Eurobites: Telecom Italia plans to cut 2,000 more jobs – report

Also in today's EMEA regional roundup: Proximus buys EDPnet; Ooredoo's MWC deals; Nokia gets greener; ChatGPT messes with EU lawmakers' minds.

  • Debt-laden Telecom Italia (TIM) is looking to shed up to 2,000 jobs through a voluntary retirement program, according to a Reuters report. The operator is trying to cut costs as it attempts to sell off its fixed-line infrastructure – earlier this month TIM received a non-binding offer from Italian state-backed lender CDP and Australian fund Macquarie Infrastructure for its fixed assets, including the assets of FiberCop as well as a stake in Sparkle, TIM's international services unit. The offer comes in the wake of a rival bid from US private equity fund KKR, which was rejected by TIM's board. (See Telecom Italia is how other telcos fear they may one day look.)

    (Source: Arcansel/Alamy Stock Photo)
    (Source: Arcansel/Alamy Stock Photo)

  • Following legal clearance in the Belgian courts, Proximus is to buy EDPnet, an independent operator with activities in Belgium and the Netherlands that has been a wholesale customer of Proximus for several years. Proximus plans to keep EDPnet as a separate brand, believing it has a niche appeal to what Proximus calls "technology-conscious value seekers." EDPnet serves around 46,000 fixed Internet and 13,500 mobile customers (excluding M2M customers).
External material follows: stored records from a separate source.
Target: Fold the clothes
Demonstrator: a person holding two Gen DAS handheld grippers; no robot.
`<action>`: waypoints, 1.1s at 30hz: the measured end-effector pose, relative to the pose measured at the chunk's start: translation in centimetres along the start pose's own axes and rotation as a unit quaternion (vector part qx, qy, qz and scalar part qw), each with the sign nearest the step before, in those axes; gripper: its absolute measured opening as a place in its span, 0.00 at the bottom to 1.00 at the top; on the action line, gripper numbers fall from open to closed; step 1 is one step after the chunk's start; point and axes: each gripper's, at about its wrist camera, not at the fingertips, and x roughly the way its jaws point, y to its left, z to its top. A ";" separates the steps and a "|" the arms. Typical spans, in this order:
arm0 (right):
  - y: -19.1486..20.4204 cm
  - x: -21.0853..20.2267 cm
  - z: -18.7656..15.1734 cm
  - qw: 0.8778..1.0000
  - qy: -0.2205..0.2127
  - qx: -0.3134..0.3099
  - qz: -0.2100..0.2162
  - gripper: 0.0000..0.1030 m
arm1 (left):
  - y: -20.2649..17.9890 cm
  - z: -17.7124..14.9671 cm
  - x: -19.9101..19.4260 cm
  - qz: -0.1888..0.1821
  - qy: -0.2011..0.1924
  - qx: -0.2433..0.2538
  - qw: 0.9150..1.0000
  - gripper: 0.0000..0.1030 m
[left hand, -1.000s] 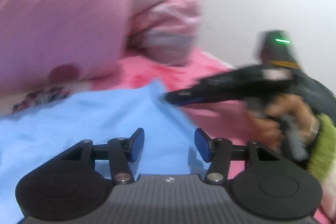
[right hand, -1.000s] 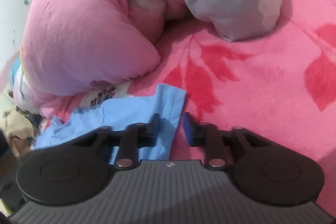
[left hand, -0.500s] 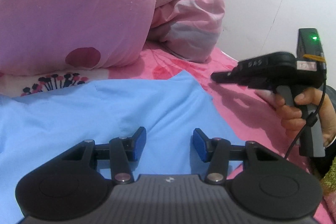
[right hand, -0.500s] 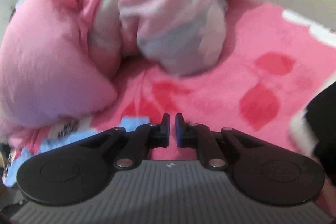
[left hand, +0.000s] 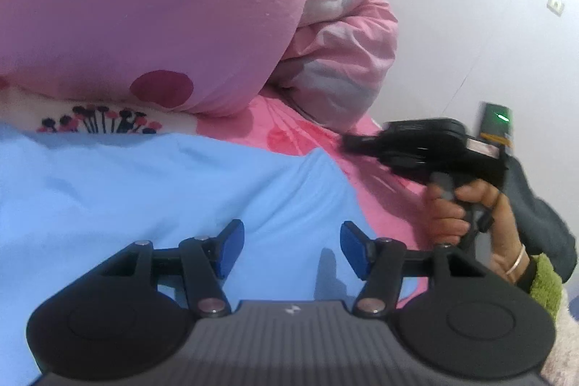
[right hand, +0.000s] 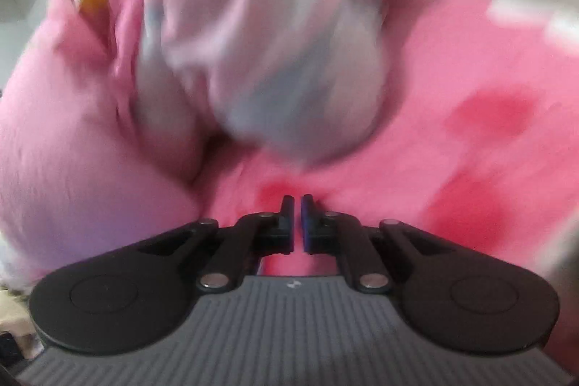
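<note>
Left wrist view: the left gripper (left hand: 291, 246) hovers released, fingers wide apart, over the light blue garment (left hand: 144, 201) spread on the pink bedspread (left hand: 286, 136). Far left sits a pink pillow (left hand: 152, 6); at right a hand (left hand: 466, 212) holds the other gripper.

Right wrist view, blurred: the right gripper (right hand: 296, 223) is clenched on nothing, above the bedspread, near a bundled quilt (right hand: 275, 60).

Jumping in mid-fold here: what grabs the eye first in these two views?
The blue garment fills the lower left of the left wrist view, spread on the pink bedspread, with the open left gripper over it. A big pink pillow looms behind. At right, a hand holds the right gripper, nearly shut with nothing between its fingers.
</note>
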 end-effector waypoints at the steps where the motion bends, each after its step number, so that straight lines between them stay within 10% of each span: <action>1: 0.1 -1.6 -0.1 1.000 0.004 0.008 0.024 0.05 | 0.2 0.0 -0.1 -0.006 -0.001 -0.006 1.000 0.60; 5: 3.1 -7.0 -2.4 0.991 0.056 0.001 0.122 0.16 | 1.6 0.0 -0.5 -0.036 -0.008 -0.043 0.998 0.61; 7: 4.6 -8.7 -4.4 0.990 0.096 -0.013 0.103 0.44 | 2.3 0.1 -0.8 -0.051 -0.012 -0.063 0.997 0.62; 13: 2.5 -9.8 -8.2 0.968 0.203 0.142 0.034 0.46 | 2.3 0.8 -3.3 -0.100 -0.023 -0.074 0.992 0.63; 20: 0.8 -7.0 -8.3 0.942 0.201 0.269 0.012 0.45 | 0.4 0.5 -3.9 -0.131 0.012 -0.010 0.991 0.64; 25: 2.2 -6.5 -8.6 0.952 0.181 0.247 -0.012 0.04 | 1.9 -0.1 -2.2 -0.116 0.055 -0.042 0.991 0.61; 33: 8.6 -9.2 -6.9 0.995 0.081 0.010 -0.057 0.03 | 2.0 -0.1 -1.7 -0.132 0.069 -0.041 0.988 0.61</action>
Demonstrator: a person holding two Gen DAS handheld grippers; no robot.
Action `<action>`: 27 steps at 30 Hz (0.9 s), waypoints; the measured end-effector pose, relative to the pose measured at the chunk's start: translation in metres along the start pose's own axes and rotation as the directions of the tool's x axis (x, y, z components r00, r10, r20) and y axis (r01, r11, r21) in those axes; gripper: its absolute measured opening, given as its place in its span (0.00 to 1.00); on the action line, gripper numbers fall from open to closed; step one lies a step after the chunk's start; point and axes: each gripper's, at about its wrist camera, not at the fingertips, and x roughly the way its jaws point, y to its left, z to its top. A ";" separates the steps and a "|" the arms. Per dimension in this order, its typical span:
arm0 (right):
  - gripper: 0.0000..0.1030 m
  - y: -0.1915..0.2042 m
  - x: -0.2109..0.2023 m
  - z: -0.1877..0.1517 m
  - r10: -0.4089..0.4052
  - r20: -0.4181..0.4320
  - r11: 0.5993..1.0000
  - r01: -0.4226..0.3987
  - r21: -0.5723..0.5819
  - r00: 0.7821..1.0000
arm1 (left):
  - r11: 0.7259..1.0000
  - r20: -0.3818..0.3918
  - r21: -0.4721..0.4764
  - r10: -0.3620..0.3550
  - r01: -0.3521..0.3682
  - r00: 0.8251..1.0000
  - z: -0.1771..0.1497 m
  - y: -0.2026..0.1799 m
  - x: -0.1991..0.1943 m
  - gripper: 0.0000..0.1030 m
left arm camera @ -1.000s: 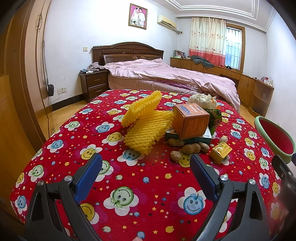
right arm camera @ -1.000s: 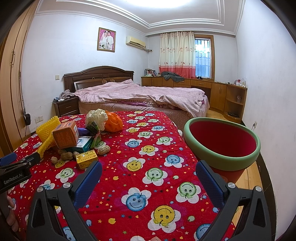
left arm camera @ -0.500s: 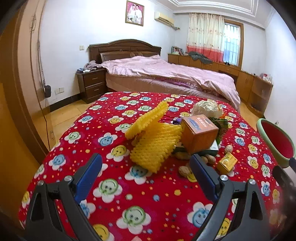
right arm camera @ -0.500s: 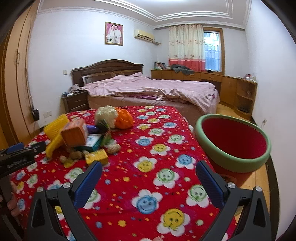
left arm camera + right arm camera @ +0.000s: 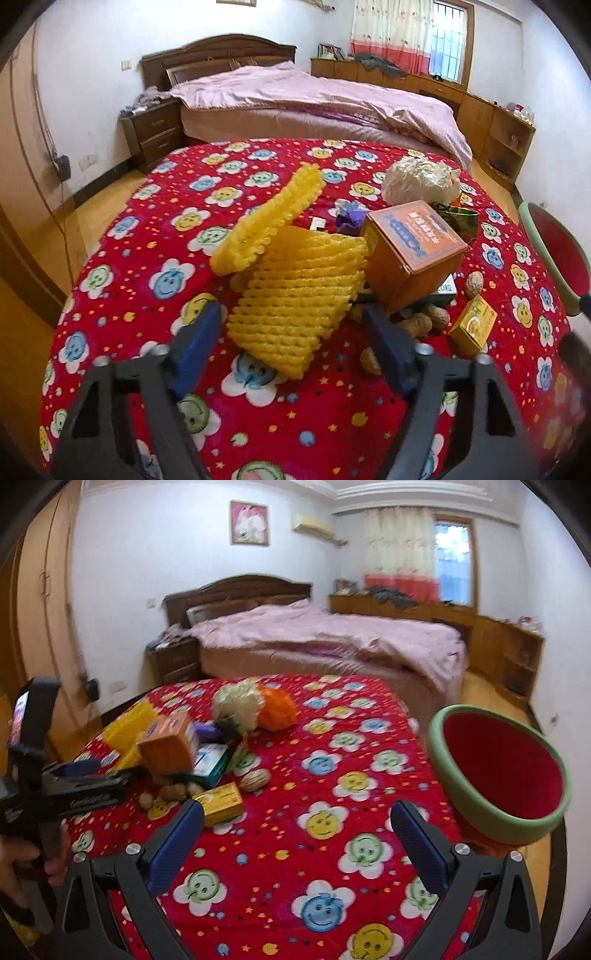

  • Oordeoo has been trumpeting the various deals it made at Mobile World Congress in Barcelona, including the expansion of an existing partnership with Microsoft relating to cloud services. It also signed agreements with Huawei, ZTE and Nokia for network upgrades in several of its territories.

  • Sixty-three percent of electricity bought by Nokia in 2022 was from renewable sources, exceeding its 60% target for the year. This is one of the findings in the vendor's People & Planet 2022 report, which seeks to measure Nokia's performance against the commitments of its Environmental, Social and Governance (ESG) strategy. Nokia says it also made progress in reducing product power consumption, with liquid-cooling technology implemented across its AirScale range of baseband equipment.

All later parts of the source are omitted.